The language of the Baul singers is, at its heart, Bengali (Bangla), shaped by the soil and speech of the Bengal region that spans present-day West Bengal and Bangladesh. Their lyrics move freely between more standard literary Bengali and highly colloquial forms, never bound to a rigid norm. In practice, this means that Baul songs often draw on rural dialects from different parts of Bengal, so that the texture of the language carries the flavor of village life and local idiom. Regions such as Nadia and the broader Rarh area are particularly significant, since many Baul practitioners and lineages are rooted there. Other rural dialects, including those associated with Sylhet, also find a place in the repertoire, especially where Baul traditions have taken root locally. The result is a living, shifting linguistic field rather than a single, fixed standard.

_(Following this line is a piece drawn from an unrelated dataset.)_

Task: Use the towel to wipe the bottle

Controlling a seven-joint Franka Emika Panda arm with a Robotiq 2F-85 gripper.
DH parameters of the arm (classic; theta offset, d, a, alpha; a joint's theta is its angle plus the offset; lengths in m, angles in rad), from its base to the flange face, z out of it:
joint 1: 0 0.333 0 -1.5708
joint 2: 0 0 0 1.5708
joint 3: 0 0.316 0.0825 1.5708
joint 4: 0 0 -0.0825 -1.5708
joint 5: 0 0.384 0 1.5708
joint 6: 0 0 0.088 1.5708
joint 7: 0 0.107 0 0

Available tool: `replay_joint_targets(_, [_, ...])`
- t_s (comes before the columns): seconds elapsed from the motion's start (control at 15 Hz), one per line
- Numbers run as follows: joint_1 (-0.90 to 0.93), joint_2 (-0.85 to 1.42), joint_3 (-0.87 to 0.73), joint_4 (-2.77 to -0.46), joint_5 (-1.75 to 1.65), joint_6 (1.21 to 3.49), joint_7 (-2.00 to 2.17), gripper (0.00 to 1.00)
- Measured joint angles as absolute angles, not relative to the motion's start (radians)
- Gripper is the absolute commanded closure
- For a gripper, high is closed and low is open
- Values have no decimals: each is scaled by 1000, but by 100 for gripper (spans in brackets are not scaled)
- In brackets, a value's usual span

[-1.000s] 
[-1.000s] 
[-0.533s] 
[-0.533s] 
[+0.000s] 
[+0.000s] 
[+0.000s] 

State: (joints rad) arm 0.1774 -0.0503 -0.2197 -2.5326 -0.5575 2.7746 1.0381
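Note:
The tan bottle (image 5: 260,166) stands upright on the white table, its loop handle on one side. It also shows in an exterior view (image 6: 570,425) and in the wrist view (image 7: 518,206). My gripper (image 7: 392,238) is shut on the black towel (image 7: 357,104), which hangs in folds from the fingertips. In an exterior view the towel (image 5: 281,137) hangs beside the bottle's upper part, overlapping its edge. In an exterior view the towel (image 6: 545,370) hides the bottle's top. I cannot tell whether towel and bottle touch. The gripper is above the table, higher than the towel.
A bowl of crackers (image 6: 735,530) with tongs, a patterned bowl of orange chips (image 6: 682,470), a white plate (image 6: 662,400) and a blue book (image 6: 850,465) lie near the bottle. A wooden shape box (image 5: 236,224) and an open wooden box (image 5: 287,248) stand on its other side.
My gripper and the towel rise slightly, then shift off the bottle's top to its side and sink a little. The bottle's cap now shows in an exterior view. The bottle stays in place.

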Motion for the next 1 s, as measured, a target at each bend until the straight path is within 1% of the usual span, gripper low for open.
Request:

Within this essentially Bengali matrix, Baul lyrics weave together multiple historical and spiritual strands of vocabulary. Many songs include Sanskrit words and phrases, especially for philosophical or devotional ideas, reflecting long-standing Hindu influences. At the same time, Persian and Arabic terms appear in the lyrics, carried into the tradition through Islamic and Sufi currents in Bengal’s religious life. These elements are not used to create separate linguistic layers so much as to enrich the expressive possibilities of everyday Bengali speech. The songs also preserve archaic Bengali forms and regional expressions, giving them a sense of depth and continuity with older strata of the language.

This linguistic tapestry serves the Bauls’ mystical purpose. By using simple, direct Bengali colored with rural dialects, archaic turns of phrase, and a blend of Hindu and Islamic spiritual vocabulary, the songs remain accessible to ordinary villagers while hinting at multiple levels of meaning. The language is thus both familiar and slightly otherworldly, rooted in the daily life of Bengal yet resonant with a wider spiritual history.